Unpacking Anxiety

Anxiety is the most common mental illness, affecting 300 million people worldwide. Symptoms include worrying, ruminating and obsessing & panic attacks. The smallest doubt can activate a red flag in the brain, overriding all logic. Untreated, it can develop into OCD and depression.

Traditional therapies like Cognitive Behaviour Therapy (CBT) focus on changing unhelpful thoughts and behaviours that contribute to, and feed, anxiety. However, these require people to use their brain and will to overcome a highly limbic – body dominant – state and often they fail. This inability to control the mind can sometimes cause further anxiety and feelings of inadequacy.

It turns out that the body informs the mind much more than we have previously thought and this changes our focus on working with anxiety. Recent advances in neuroscience indicate just how beholden we are to our body for our mental wellbeing and just how much the body informs and influences the mind.

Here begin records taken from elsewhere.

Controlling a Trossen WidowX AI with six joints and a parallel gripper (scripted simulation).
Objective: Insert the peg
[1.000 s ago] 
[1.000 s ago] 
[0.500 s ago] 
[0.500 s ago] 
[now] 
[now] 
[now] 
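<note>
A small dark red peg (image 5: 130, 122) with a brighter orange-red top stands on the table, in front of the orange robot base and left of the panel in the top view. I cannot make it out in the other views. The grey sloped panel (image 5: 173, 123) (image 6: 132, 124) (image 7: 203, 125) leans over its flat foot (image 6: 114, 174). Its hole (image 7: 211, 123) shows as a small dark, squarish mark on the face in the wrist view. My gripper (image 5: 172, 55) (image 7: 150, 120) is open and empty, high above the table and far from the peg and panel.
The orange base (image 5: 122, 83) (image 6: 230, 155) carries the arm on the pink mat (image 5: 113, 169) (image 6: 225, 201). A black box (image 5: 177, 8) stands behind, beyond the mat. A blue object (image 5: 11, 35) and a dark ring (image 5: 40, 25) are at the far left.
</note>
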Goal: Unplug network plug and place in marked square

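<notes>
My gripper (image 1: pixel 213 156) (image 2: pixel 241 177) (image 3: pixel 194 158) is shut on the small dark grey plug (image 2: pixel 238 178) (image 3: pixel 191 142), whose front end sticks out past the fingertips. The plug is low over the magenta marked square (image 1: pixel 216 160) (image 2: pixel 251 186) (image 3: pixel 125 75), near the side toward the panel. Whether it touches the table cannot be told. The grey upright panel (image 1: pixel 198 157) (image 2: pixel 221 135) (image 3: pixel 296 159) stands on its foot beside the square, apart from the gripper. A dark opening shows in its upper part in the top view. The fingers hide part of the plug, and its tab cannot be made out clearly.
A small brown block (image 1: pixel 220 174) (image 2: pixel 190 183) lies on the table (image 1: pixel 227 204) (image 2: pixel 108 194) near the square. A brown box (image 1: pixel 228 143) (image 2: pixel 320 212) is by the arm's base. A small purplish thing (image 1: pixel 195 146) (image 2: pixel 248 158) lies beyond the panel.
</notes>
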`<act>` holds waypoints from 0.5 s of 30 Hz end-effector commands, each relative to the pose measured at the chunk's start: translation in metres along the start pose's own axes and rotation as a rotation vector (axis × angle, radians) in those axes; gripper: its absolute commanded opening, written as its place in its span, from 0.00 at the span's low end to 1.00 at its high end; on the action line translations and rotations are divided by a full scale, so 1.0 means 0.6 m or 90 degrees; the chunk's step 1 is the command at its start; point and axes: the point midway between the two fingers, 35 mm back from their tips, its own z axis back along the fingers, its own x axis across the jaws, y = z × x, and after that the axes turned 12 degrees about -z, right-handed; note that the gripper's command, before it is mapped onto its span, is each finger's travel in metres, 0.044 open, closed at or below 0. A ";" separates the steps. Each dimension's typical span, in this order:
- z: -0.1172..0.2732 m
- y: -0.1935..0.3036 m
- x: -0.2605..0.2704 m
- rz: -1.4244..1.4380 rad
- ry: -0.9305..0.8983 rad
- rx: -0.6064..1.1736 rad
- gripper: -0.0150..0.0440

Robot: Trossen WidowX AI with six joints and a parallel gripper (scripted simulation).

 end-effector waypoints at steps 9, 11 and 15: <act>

While the brain is very much a part of the problem in anxiety – the amygdalae, the flight/fight centre in the brain, when active, literally dominate and inhibit access to the brain’s prefrontal cortex (our executive functioning, strategic planning, will to live, higher cognition and language) – what we do not really appreciate, is just how responsive the brain is to information being sent from the body.

Our body goes into flight/fight long before we consciously know about it. At least 80% of our sensory information is first assessed in the gut. Signals of danger are sent from the gut, via the vagus nerve and spinal cord, to the brain and it is only then that the amygdala go into full flight. Once activated they send repeat memories of danger so that we keep vigilant to stay safe. Unless something changes, we can get stuck in this heightened state.

The body and mind work as a whole and the body very much informs the mind. For example: the amygdalae are part of the body’s limbic system and are informed by the gut and nervous system. The vestibular system (balance, posture, sense of self) and social engagement system (cranial nerves -eyes, ears, face, voice, swallowing, connection to heart, lungs and digestion) are deeply connected to the prefrontal cortex; and all these things are heightened or limited depending on the detection of safety or danger.

When the body is in a calm state, we have good access to eyes, ears, face, voice, heart, feelings, we can move well, think and communicate easily. When we are in a flight/fight state our cortisol and heart rate go up, our digestion turns off ; our ears attune to danger ; our eyes shift focus, they go rigid; the optic nerve – contrast and brightness gets depressed; and when we are immobilized, the body literally takes over and switches us off from access to our social, emotional and physical functions.

In these heightened, non-restorative states our digestive system is seized and we cannot properly absorb vitamin B12, make serotonin, dopamine, myelin, and our immune system is compromised – because all these things are made in the gut and our gut goes offline in an anxiety state. The longer we are in an anxiety state the less resilient we become because we need all these physical things to keep us mentally strong. The longer this lasts the less resilient we become and the more prone we are to anxiety.

At this time breathing techniques and mindfulness are really difficult for a lot of people. Showing anxious people how to work directly to calm the body can sometimes be much more efficient. When you learn how to be in a calm state and how your eyes, ears, face, voice and thinking can come back ‘on line’, you feel like yourself again. When you consistently teach your body to be in this state, you improve your vagal tone – your ability to deal with stress.

Working directly with the body with gentle body focused exercises can be much faster than trying to work first with the mind. The more you can train the physical nervous system know how to be calm and respond well to stress, the more you can begin to strengthen and keep yourself in a restorative state. You begin an upward spiral of health, vitality and strength. And you are much less susceptible to anxiety and much less likely to rely on medication for your wellbeing.